The Tax Increase Prevention Act of 2014 extended many valuable tax-savings tools for individual taxpayers, including the above-the-line deductions for up to $4,000 in higher educational expenses and up to $250 for supplies purchased by elementary and secondary school teachers.
The Act also revived a provision that allows taxpayers aged 70 ½ and older to make tax-free charitable donations directly from IRA accounts. For many taxpayers, this allows them to take their annual required minimum distribution (RMD) from retirement accounts without the corresponding increase in taxable income. The RMD rules require that a taxpayer begin taking distributions from IRAs once that taxpayer reaches age 70 ½. Because of this, many taxpayers are required to increase taxable income whether or not they need the extra funds.

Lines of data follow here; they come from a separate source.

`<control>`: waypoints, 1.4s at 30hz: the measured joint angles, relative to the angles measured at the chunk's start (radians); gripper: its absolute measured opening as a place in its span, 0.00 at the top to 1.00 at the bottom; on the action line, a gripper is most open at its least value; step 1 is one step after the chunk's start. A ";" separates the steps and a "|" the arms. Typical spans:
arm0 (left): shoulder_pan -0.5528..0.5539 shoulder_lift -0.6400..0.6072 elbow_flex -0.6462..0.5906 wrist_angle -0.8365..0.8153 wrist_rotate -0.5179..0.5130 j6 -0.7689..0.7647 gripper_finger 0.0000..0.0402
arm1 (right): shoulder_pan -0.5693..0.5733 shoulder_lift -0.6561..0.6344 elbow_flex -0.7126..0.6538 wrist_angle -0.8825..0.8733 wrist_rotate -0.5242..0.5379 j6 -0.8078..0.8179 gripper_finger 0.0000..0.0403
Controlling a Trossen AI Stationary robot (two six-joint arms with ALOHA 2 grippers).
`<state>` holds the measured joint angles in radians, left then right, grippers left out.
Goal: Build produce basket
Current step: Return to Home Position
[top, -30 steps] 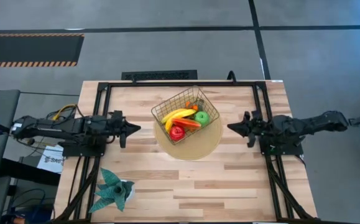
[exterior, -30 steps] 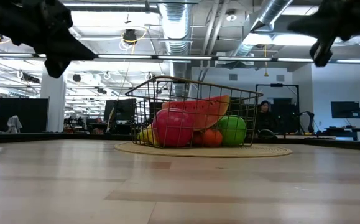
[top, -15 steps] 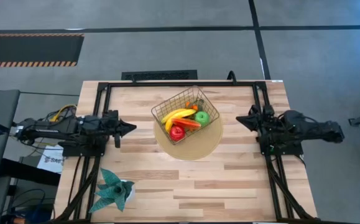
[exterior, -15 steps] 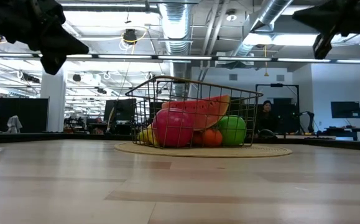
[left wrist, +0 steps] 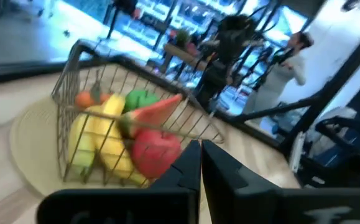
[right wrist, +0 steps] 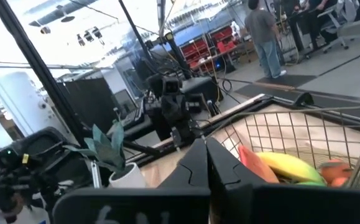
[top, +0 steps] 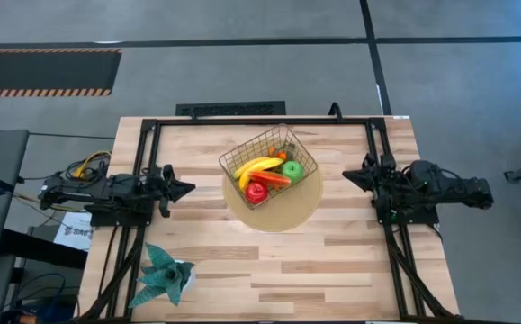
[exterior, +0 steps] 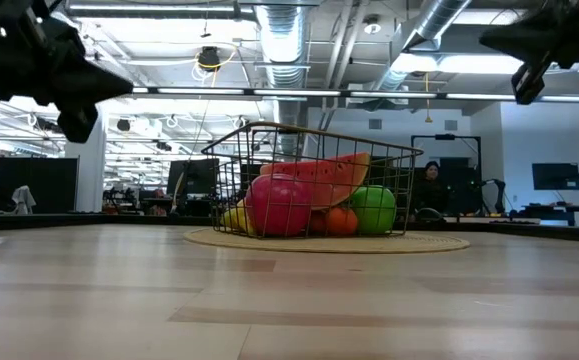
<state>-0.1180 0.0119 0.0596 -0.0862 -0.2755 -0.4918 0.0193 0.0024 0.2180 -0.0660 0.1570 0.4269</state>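
Note:
The gold wire basket (top: 270, 166) stands on the round tan mat (top: 296, 209) at mid-table, also seen in the low view as the basket (exterior: 309, 180). In it lie yellow bananas (top: 256, 167), a red apple (top: 256, 191), a green apple (top: 291, 169), a red-orange chili (top: 274, 178) and tangerines (exterior: 341, 220). My left gripper (top: 188, 188) hovers shut left of the basket, its fingers (left wrist: 199, 163) together in its wrist view. My right gripper (top: 346, 175) hovers shut right of the basket, fingers (right wrist: 206, 155) together.
A teal spiky-leaved plant (top: 164, 274) in a white pot stands near the table's near left corner. A black frame (top: 260, 121) runs along the far edge and down both sides. People stand in the room beyond the table.
My left arm has drawn back toward the table's left edge, its gripper still shut. My right arm pulled back toward the right edge and a little toward the far side during the first half second, then held still. The basket and produce have not moved.

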 joint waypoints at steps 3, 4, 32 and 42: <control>0.001 -0.011 -0.002 0.038 0.011 0.059 1.00 | 0.000 0.000 0.000 -0.022 -0.002 -0.004 1.00; 0.001 -0.011 -0.004 0.035 0.004 0.073 1.00 | 0.000 0.000 0.000 -0.029 -0.003 -0.009 1.00; 0.026 -0.006 -0.003 0.002 -0.054 0.085 1.00 | -0.137 0.000 -0.209 0.162 -0.030 0.031 1.00; 0.043 -0.006 -0.003 0.000 -0.039 0.106 1.00 | -0.159 0.000 -0.209 0.107 -0.029 0.078 1.00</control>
<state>-0.0746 0.0055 0.0570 -0.0860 -0.3150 -0.3856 -0.1402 0.0021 0.0093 0.0406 0.1276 0.5053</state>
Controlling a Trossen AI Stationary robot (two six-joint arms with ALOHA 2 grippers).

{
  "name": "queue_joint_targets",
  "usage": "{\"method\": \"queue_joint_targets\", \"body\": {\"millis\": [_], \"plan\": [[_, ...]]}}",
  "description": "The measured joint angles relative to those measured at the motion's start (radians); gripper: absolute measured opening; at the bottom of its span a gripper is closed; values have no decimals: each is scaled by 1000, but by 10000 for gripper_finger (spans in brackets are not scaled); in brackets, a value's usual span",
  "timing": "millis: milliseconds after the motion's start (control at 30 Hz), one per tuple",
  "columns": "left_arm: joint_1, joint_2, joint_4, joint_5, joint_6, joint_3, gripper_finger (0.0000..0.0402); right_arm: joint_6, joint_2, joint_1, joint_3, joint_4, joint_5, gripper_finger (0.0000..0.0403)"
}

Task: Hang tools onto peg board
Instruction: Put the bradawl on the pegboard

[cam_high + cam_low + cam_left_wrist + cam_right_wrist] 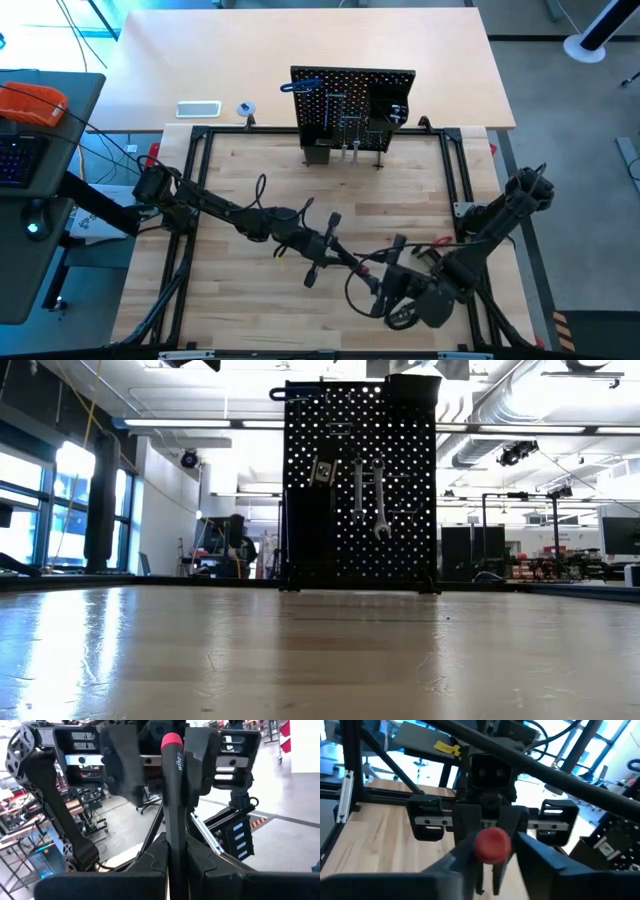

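Wooden table (pixel 330 190) | peg board (pixel 352 105) stood upright at far edge, two silver wrenches (pixel 368 490) hung on it | left gripper (pixel 352 262) closed on red-capped black screwdriver (pixel 173 795) near front centre | right gripper (pixel 388 278) faced to it, fingers spread beside the cap.

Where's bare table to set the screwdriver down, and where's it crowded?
Free: the wide wooden tabletop strip between the upright black perforated peg board and the two arms, plus the near-left corner. Crowded: front centre-right, where the left gripper and right gripper face each other around the black red-capped screwdriver, cables looped about them.
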Motion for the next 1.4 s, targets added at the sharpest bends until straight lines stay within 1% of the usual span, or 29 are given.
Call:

The tax-free treatment of the charitable IRA rollover allows these taxpayers to take their RMD (up to $100,000 per year, or $200,000 per couple if each spouse has a separate IRA) without increasing their tax burden—as long as the funds are transferred directly to a qualified charity. In the past, Congress has granted a window early in the following tax year to allow taxpayers to take advantage of the retroactive renewal in the previous tax year—unfortunately, Congress has shown no intention of granting a similar reprieve with respect to the 2014 extension.
Congress has also extended the deduction for state and local sales taxes. This provision allows individual clients to deduct their sales tax liability instead of their income tax liability, and is particularly useful for clients living in states with no state or local income taxes.
Small Business Clients
For small business clients, the tax breaks extended in December can prove particularly valuable, as Congress has extended the so-called “bonus depreciation” rules. The Section 179 depreciation rules permit small business clients to accelerate the deduction for the cost of depreciable assets of up to $500,000 (on purchases of up to $2.5 million) into the year of purchase, rather than depreciating those assets over their normal useful lifespan. On January 1, 2015, these limits decreased to $25,000 and $250,000, respectively.